ACTIVITY »
Could you retype exactly the lines below between the one holding "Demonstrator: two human" and the one holding "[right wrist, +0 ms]", inclusive, leaving out any pictures?
************
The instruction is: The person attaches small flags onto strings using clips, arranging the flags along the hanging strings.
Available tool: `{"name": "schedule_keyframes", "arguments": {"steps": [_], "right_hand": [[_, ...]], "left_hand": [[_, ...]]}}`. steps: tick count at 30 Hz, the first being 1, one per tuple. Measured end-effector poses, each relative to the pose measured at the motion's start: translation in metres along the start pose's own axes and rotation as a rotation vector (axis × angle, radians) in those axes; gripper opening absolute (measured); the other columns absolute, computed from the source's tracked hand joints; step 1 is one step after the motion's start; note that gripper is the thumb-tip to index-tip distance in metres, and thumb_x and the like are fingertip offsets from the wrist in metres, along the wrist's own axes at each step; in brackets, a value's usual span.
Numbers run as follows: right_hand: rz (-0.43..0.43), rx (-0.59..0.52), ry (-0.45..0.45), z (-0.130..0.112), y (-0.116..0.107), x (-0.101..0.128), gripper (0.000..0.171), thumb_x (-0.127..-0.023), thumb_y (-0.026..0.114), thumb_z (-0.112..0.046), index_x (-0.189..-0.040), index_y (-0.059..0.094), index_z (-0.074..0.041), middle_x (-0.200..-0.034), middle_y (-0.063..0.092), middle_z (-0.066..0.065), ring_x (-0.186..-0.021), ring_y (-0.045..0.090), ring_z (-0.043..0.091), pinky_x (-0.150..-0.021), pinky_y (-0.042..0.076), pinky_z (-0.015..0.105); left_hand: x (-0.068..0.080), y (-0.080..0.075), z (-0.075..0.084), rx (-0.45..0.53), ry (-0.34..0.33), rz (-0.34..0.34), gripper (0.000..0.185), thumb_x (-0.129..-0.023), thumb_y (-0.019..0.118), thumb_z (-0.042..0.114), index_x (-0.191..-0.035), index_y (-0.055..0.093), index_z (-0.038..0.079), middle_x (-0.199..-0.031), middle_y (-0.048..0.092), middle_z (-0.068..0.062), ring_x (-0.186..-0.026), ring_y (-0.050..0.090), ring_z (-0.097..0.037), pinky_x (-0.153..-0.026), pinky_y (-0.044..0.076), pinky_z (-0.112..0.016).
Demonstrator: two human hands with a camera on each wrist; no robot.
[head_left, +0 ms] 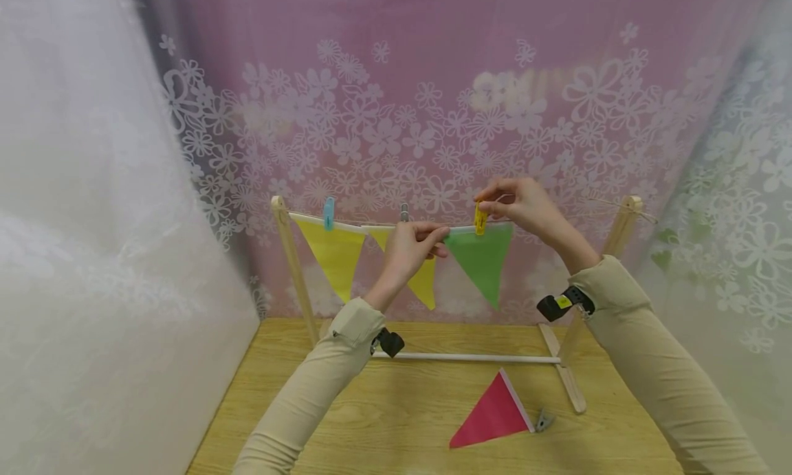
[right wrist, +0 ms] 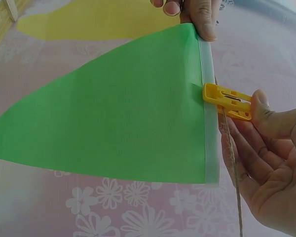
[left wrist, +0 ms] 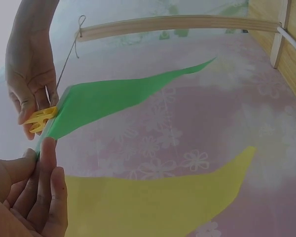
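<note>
The green flag [head_left: 481,258] is being pegged to the string [right wrist: 232,163] strung across the wooden rack [head_left: 291,262]. The left hand [head_left: 411,245] pinches the flag's top left corner against the line, while the right hand [head_left: 526,203] pinches the yellow peg [head_left: 480,218], which sits over the flag's white hem. The next move, I judge, calls for seating the peg squarely before either hand lets go. To the left the yellow flags [head_left: 337,251] hang close; rightward the string runs bare to the far post. On the desk [head_left: 402,420] near the rack lie a red flag [head_left: 495,413] and a grey peg [head_left: 544,420].
</note>
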State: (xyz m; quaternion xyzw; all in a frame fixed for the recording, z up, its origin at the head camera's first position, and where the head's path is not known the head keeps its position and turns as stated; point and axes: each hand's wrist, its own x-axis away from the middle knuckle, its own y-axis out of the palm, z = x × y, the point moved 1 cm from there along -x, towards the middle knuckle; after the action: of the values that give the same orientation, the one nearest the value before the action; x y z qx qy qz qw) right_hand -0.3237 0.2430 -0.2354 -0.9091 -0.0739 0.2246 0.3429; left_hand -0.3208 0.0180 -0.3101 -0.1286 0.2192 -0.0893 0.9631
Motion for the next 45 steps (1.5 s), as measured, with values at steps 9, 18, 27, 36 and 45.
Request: {"name": "schedule_keyframes", "arguments": {"steps": [9, 18, 27, 36, 45], "right_hand": [[-0.004, 0.011, 0.014, -0.001, 0.002, 0.003, 0.024, -0.1, 0.067, -0.016, -0.117, 0.071, 0.0, -0.114, 0.07, 0.018, -0.1, 0.07, 0.035, -0.09, 0.057, 0.051], [-0.025, 0.029, 0.014, -0.003, 0.004, 0.003, 0.024, -0.1, 0.067, -0.015, -0.119, 0.071, -0.001, -0.111, 0.07, 0.017, -0.102, 0.07, 0.036, -0.088, 0.059, 0.044], [-0.058, 0.034, 0.012, -0.007, 0.004, 0.008, 0.029, -0.1, 0.067, -0.016, -0.125, 0.069, -0.003, -0.115, 0.069, 0.018, -0.106, 0.068, 0.039, -0.095, 0.052, 0.055], [-0.065, 0.048, -0.036, -0.006, 0.003, 0.012, 0.034, -0.101, 0.065, -0.019, -0.131, 0.067, -0.003, -0.12, 0.068, 0.019, -0.105, 0.069, 0.038, -0.095, 0.053, 0.057], [-0.063, 0.087, -0.055, -0.004, 0.002, 0.013, 0.037, -0.101, 0.067, -0.022, -0.134, 0.065, -0.008, -0.125, 0.068, 0.017, -0.105, 0.069, 0.036, -0.094, 0.053, 0.057]], "left_hand": [[0.001, 0.0, 0.002, -0.002, -0.005, 0.0, 0.027, -0.099, 0.069, 0.026, -0.116, 0.077, 0.006, -0.08, 0.077, -0.009, -0.069, 0.074, -0.018, -0.076, 0.061, -0.048], [0.003, -0.001, 0.002, 0.009, 0.001, 0.004, 0.025, -0.099, 0.069, 0.024, -0.115, 0.077, 0.006, -0.081, 0.077, -0.01, -0.067, 0.074, -0.017, -0.076, 0.061, -0.05], [0.005, -0.002, 0.001, 0.023, 0.026, -0.003, 0.025, -0.1, 0.068, 0.022, -0.115, 0.077, 0.004, -0.084, 0.077, -0.012, -0.077, 0.074, -0.036, -0.076, 0.061, -0.05], [0.007, -0.003, -0.001, 0.025, 0.053, 0.011, 0.025, -0.099, 0.069, 0.024, -0.112, 0.078, 0.005, -0.09, 0.078, -0.01, -0.072, 0.075, -0.027, -0.074, 0.06, -0.052], [0.012, -0.006, 0.004, 0.012, 0.035, 0.038, 0.024, -0.098, 0.07, 0.026, -0.113, 0.078, 0.008, -0.092, 0.078, -0.008, -0.069, 0.075, -0.021, -0.072, 0.06, -0.053]]}}
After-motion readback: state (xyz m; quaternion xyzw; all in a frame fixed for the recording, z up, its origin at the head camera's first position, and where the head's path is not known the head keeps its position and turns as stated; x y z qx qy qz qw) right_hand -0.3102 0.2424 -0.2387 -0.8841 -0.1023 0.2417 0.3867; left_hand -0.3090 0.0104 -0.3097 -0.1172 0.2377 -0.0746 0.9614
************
WRITTEN RESPONSE »
Demonstrator: two human hands with a camera on each wrist; no robot.
[head_left, +0 ms] 
[right wrist, +0 ms] 

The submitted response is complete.